When ESA revealed that it had been hacked over the Christmas period by a hacker known as “888” it was quick to reassure the public that the impact was “limited” to external servers containing unclassified engineering data.
The hacker, however, claimed to have exfiltrated some 200GB of data, including source code, API and access tokens, hardcoded credentials, and SQL files.

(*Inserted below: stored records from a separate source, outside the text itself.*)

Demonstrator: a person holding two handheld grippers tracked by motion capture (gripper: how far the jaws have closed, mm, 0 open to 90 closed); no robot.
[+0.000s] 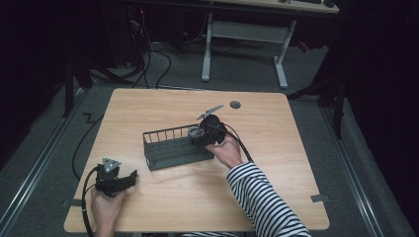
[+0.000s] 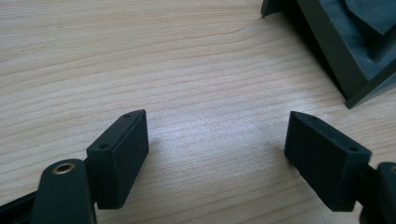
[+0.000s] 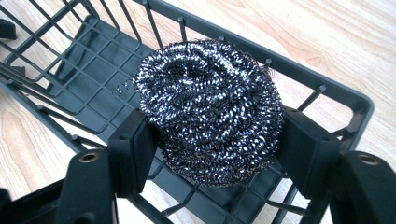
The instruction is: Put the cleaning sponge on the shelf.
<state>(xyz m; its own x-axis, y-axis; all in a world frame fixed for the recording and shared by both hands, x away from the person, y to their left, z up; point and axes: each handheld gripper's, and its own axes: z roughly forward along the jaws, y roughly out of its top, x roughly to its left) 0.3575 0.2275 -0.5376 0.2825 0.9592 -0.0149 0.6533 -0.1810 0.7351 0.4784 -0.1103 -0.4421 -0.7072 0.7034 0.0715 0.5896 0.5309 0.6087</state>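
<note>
A dark green wire basket [image 1: 165, 153] stands in the middle of the wooden table [image 1: 148, 108]. At its right end sits a round steel wool scourer [image 1: 194, 132]. In the right gripper view the scourer [image 3: 210, 98] lies inside the basket [image 3: 299, 74], and my right gripper [image 3: 217, 149] has a pad against each side of it. My left gripper [image 1: 132, 177] rests near the table's front left corner. In the left gripper view its jaws [image 2: 217, 140] stand wide open over bare wood, with a corner of the basket [image 2: 336, 51] at the upper right.
A round cable hole [image 1: 235, 104] sits near the table's far edge. Behind the table stands a white desk frame [image 1: 244, 34], with cables on the floor to the left. A cable trails from each gripper toward the front edge.
</note>
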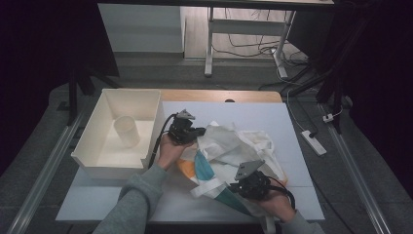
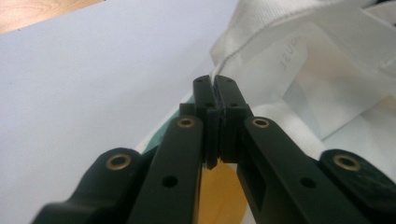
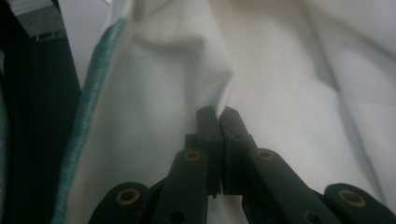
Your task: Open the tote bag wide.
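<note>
Tabletop (image 1: 253, 117): bare sheet beyond and right of the work; near edge close under the right hand.
Bin (image 1: 104, 161): left, a cup inside, bounds leftward moves.
Cloth bag (image 1: 229, 146): crumpled at centre, apparently unfolded; both pinches set, spreading remains.
Left claw (image 2: 215, 84): pinching bag hem.
Right claw (image 3: 217, 113): pinching a fabric fold.

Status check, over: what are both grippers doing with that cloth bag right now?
Left gripper shut on the bag's edge. Right gripper shut on a fold of the bag. White bin with cup sits aside, nothing blocking.
</note>
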The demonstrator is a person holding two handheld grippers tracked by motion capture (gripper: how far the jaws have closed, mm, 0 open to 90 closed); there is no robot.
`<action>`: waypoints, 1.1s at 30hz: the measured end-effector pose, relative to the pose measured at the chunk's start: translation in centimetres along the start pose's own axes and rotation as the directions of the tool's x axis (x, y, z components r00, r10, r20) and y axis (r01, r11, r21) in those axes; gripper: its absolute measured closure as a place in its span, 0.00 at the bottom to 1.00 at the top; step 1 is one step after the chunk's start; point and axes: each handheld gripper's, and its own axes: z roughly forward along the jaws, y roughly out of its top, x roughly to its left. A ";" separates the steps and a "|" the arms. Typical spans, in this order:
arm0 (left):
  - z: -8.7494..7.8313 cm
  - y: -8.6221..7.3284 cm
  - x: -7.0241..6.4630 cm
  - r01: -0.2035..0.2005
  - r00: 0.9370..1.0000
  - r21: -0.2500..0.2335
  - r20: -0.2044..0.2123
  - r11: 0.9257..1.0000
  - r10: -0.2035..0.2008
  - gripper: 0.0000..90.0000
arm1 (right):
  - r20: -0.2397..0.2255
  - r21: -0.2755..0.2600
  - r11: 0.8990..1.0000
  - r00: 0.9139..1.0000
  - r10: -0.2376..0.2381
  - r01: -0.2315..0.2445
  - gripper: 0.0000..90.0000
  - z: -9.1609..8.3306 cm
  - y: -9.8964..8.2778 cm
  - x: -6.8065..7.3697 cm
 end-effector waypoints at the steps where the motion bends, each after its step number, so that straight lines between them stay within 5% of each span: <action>1: 0.0 0.0 0.0 0.000 1.000 -0.003 -0.001 1.000 0.000 0.98 | -0.008 0.019 1.000 1.000 -0.005 0.006 0.99 0.4 -0.1 0.1; 6: 0.0 0.0 0.0 0.000 1.000 0.004 -0.001 1.000 0.000 0.98 | -0.030 0.087 0.996 0.999 -0.025 0.028 0.99 2.5 -0.4 0.7; 12: 0.0 -0.1 -0.2 -0.011 1.000 0.013 0.012 1.000 0.010 0.98 | -0.046 0.056 0.998 0.999 -0.010 0.012 0.96 2.3 -0.6 0.4; 16: -0.1 -0.2 -0.3 -0.013 1.000 0.018 0.025 1.000 0.013 0.98 | -0.054 -0.029 0.999 0.998 0.025 -0.026 0.76 1.2 -0.4 -0.1; 20: -0.3 -0.2 -0.6 -0.019 0.999 0.016 0.033 1.000 0.019 0.97 | 0.035 -0.115 0.990 0.996 0.086 -0.081 0.68 -0.6 -0.1 -1.4; 27: -0.8 -0.3 -0.8 -0.035 0.998 0.019 0.049 0.999 0.034 0.94 | 0.190 -0.139 0.983 0.971 0.143 -0.117 0.63 -1.7 -0.1 -3.8; 33: -1.0 -0.4 -1.0 -0.042 0.998 0.025 0.044 0.999 0.041 0.84 | 0.213 -0.075 0.988 0.966 0.146 -0.133 0.56 -0.3 -0.1 -5.3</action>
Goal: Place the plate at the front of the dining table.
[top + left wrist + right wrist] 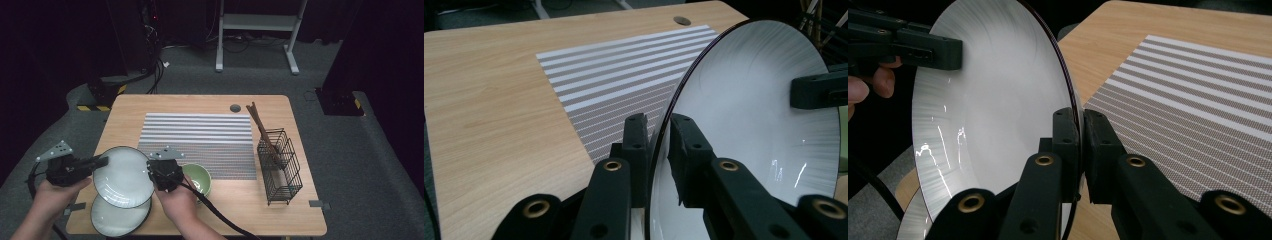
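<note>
A white plate (122,176) with a dark rim hangs tilted just above the table's front left corner. My left gripper (102,161) is shut on its left rim and my right gripper (150,170) is shut on its right rim. In the left gripper view the jaws of the left gripper (659,127) pinch the plate (754,110) edge-on, and the right gripper (819,90) clamps the far rim. The right gripper view has the right gripper (1080,122) biting the plate (993,100), with the left gripper (923,47) opposite. A second white plate (117,217) lies flat underneath.
A green bowl (197,177) sits right beside my right hand. A striped grey placemat (200,142) covers the table's middle. At the right stands a black wire basket (280,165) with brown chopsticks (260,127) in it. The table edge is close on the left.
</note>
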### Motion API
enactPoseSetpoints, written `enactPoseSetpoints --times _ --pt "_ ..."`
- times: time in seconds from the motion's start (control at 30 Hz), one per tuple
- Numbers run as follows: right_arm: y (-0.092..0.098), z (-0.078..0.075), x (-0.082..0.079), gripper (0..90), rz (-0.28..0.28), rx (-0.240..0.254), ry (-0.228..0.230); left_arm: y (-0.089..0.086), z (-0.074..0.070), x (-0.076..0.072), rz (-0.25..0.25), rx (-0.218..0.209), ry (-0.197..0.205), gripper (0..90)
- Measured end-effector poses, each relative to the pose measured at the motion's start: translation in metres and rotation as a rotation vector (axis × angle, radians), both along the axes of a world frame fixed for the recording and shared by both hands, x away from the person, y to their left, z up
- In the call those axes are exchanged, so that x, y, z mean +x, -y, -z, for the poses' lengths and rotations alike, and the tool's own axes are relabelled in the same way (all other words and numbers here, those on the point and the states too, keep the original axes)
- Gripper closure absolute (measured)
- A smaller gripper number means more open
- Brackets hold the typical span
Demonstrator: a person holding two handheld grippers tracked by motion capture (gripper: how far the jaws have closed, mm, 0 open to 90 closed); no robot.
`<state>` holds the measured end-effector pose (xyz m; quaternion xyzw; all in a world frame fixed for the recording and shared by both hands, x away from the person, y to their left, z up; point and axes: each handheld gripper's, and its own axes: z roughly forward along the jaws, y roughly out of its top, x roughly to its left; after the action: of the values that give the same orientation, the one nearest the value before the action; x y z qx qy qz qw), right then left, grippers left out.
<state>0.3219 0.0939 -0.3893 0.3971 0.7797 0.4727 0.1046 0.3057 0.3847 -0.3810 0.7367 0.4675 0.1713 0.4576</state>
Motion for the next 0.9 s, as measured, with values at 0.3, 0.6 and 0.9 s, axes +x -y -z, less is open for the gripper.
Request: enactPoseSetpoints --times 0.3,0.6,0.9 --pt "0.008 -0.003 0.009 84.8 -0.005 -0.017 0.029 0.008 0.003 0.006 -0.016 -0.025 0.029 77.9" --pt "0.016 -0.011 0.017 84.8 -0.001 -0.012 0.054 0.016 0.000 0.012 -0.026 -0.043 0.066 78.0" --pt "0.025 -0.018 0.019 84.7 0.008 -0.010 0.090 0.026 -0.005 0.015 -0.027 -0.039 0.098 78.3"
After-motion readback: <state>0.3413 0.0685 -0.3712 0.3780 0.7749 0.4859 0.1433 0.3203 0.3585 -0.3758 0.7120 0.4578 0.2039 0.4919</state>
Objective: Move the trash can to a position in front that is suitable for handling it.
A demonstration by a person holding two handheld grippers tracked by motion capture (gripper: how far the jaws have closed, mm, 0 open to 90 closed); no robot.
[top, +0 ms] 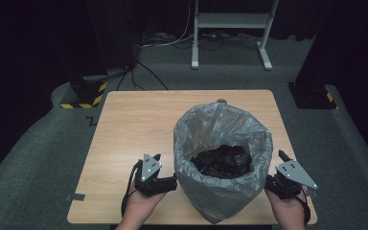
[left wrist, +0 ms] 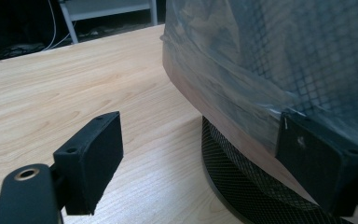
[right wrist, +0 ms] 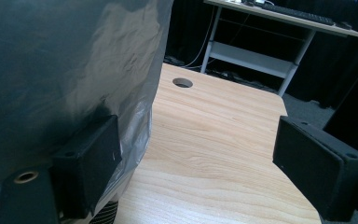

Some of the stolen documents were said to be related to the Ariel space telescope mission which aims to launch in 2029 in a mission to find out the atmospheric composition of exoplanets.
In light of the latest data breach to impact ESA, the December 2025 incident doesn’t look too bad.
Because this month the Scattered Lapsus$ Hunters cybercrime group was quick to pick up where “888” had left off, exploited what they claim was an unpatched vulnerability to steal an additional 500GB of data – more than double the initial haul.
Furthermore, this latest breach reportedly involves data that might be more concerning – such as operational procedures, spacecraft and mission details, subsystems documentation, and proprietary contractor data from ESA partners including SpaceX, Airbus Group, and Thales Alenia Space.
As a consequence of this latest incident, ESA has now confirmed that a criminal investigation is underway.
Some have suggested that poor cybersecurity practices at ESA may have helped the hacking group gain unauthorised access to systems.
Cybersecurity researcher Clémence Poirier told Space.com that she frequently comes across the email credentials of ESA staff (as well as NASA) up for sale on dark web forums.
Unfortunately for ESA, it has suffered from a history of cybersecurity incidents. These have ranged from its official online merchandise store being compromised with payment card-skimming code just days before Christmas 2024, to an Anonymous-linked breach that exposed employee and subscriber passwords and other data in 2015.
The high profile of organisations that work in outer space means that they are common targets for both bug hunters and malicious hackers, with vulnerabilities being disclosed “almost every day” to BugCrowd about NASA, for instance.